• Data to process:
►
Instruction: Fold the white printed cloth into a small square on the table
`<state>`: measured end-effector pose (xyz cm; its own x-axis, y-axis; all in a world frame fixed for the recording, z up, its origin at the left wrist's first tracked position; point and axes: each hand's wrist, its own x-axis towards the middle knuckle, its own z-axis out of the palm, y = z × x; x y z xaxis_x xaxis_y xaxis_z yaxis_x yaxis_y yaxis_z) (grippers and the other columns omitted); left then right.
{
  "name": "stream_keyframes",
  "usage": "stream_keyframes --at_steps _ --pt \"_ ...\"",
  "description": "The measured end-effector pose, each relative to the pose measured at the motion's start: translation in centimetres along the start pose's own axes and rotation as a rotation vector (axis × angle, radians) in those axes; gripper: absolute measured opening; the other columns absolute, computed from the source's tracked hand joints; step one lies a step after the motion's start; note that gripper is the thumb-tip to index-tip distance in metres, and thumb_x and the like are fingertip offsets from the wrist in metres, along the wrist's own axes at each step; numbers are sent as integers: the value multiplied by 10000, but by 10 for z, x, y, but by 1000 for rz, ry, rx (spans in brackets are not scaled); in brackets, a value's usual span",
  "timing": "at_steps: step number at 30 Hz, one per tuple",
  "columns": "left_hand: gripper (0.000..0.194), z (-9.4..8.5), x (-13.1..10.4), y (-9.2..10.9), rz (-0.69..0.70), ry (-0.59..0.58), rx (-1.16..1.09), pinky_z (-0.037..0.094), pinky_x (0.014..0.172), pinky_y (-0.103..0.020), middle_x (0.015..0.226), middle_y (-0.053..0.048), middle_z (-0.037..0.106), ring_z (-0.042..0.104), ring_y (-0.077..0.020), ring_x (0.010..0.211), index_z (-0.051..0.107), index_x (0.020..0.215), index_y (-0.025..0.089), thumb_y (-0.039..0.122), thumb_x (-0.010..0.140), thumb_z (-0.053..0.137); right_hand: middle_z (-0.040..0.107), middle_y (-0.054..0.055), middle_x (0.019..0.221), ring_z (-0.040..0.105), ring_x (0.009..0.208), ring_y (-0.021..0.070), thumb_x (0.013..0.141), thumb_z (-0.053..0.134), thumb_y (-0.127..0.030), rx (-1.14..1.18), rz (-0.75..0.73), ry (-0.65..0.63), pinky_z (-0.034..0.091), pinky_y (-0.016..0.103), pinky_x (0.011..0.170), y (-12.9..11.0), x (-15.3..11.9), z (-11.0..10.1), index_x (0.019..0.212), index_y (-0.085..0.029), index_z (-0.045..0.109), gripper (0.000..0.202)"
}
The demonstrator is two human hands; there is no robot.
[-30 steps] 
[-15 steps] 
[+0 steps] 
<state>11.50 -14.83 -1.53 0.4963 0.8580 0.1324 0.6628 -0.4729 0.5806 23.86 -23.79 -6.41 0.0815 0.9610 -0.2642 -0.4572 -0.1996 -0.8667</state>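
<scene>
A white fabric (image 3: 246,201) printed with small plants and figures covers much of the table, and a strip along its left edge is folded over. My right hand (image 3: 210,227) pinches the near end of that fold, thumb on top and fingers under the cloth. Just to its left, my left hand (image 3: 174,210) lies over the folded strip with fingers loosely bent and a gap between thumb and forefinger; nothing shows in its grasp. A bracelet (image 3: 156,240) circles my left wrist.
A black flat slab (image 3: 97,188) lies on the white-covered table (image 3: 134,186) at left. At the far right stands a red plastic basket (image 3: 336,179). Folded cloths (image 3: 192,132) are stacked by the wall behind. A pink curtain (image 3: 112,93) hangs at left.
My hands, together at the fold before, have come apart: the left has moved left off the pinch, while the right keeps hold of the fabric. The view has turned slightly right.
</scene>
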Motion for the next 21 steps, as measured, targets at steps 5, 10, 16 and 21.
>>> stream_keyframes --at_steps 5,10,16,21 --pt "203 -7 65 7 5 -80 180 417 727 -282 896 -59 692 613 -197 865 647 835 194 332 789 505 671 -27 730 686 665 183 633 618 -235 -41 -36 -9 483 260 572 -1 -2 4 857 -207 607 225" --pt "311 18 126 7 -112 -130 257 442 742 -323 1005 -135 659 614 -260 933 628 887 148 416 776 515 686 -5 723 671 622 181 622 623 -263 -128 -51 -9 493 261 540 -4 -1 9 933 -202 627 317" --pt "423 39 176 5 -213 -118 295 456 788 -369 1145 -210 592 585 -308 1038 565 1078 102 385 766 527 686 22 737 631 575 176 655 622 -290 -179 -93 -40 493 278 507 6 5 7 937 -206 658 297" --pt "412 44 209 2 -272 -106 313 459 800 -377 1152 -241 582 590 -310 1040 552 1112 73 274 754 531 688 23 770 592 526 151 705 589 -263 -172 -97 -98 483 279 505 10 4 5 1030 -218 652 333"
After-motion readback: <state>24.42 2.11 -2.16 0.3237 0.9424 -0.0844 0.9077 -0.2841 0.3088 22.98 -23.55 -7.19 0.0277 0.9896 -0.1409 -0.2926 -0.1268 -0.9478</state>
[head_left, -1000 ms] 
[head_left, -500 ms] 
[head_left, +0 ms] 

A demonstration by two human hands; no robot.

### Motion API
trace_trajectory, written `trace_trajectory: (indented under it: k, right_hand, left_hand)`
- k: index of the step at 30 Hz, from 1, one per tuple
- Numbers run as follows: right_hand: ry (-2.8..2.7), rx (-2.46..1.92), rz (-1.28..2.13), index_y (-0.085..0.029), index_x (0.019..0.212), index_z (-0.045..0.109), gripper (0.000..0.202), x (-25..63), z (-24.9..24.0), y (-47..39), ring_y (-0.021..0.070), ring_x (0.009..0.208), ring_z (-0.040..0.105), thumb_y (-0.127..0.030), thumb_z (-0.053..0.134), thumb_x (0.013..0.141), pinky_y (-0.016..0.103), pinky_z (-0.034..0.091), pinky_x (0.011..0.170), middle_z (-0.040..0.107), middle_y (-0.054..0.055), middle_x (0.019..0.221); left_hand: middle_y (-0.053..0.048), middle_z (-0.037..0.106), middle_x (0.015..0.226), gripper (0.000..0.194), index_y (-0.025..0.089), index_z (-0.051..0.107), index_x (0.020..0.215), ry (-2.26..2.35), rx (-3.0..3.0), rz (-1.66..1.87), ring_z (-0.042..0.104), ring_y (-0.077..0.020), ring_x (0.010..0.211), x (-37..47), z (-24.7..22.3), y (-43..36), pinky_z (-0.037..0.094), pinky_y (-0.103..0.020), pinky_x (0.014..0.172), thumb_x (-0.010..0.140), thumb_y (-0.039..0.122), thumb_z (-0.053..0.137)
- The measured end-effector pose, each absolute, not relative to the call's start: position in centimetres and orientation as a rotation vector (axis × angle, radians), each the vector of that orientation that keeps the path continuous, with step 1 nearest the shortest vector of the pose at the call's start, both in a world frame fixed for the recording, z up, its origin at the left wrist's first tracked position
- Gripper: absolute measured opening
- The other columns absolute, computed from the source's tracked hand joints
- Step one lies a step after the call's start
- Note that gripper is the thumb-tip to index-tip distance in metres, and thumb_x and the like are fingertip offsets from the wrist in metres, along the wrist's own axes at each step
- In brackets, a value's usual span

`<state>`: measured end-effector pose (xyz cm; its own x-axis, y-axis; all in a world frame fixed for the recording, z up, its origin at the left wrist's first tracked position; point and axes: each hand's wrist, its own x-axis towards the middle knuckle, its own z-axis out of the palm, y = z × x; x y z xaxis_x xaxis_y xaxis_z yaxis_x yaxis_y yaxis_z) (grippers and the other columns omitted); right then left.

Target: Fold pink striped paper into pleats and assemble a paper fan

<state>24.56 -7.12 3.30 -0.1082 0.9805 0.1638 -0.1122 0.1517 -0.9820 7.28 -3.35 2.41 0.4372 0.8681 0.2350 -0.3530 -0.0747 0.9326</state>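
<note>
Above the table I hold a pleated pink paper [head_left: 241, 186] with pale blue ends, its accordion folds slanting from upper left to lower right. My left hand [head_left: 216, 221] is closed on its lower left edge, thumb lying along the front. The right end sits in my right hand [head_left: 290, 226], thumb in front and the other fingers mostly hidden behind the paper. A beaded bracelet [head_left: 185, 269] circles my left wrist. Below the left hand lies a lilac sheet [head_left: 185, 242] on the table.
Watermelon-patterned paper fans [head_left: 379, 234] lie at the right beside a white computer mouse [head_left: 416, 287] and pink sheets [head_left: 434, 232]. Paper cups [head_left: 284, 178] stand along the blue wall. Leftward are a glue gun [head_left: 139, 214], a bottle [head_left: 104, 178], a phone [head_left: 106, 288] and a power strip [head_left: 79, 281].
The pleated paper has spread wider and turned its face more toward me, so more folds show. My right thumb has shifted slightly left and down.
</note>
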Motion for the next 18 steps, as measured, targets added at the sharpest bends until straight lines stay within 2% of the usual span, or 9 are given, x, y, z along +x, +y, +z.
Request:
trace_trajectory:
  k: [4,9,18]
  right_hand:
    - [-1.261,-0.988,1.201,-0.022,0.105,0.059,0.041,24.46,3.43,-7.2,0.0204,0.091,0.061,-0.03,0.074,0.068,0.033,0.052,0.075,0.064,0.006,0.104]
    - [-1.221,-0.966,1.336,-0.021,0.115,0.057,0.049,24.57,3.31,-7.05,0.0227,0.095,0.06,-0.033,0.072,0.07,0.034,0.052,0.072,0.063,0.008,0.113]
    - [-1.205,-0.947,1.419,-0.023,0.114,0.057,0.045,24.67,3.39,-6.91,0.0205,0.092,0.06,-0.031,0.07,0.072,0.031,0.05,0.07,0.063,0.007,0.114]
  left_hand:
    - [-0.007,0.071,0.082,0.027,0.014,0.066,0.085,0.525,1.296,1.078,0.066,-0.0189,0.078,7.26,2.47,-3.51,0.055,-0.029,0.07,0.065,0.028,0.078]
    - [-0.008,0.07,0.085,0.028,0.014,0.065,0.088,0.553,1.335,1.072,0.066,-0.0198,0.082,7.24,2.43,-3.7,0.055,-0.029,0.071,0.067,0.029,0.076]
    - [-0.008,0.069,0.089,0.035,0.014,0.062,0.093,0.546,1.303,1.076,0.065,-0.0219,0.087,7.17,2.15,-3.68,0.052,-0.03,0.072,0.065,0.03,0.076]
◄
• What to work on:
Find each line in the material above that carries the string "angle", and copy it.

• Response:
  "description": "The measured end-effector pose, each relative to the pose measured at the motion's start: translation in centimetres along the start pose's own axes and rotation as a rotation vector (axis × angle, radians) in those axes; gripper: absolute measured opening; the other columns absolute, computed from the source's tracked hand joints; step one lies a step after the motion's start; note that gripper is the thumb-tip to index-tip distance in metres, and thumb_x and the like are fingertip offsets from the wrist in metres, along the wrist's own axes at each step; numbers are sent as integers: the value multiplied by 10000, but by 10 for z, x, y, but by 1000 for rz, ry, rx (spans in brackets are not scaled); in brackets, a value's usual span",
- The measured end-effector pose, each absolute, not relative to the call's start: position in centimetres and orientation as a rotation vector (axis × angle, radians), each the vector of that orientation that keeps the path continuous, with step 1 nearest the shortest vector of the pose at the call's start, both in a world frame fixed for the recording, z up, its origin at the left wrist's first tracked position

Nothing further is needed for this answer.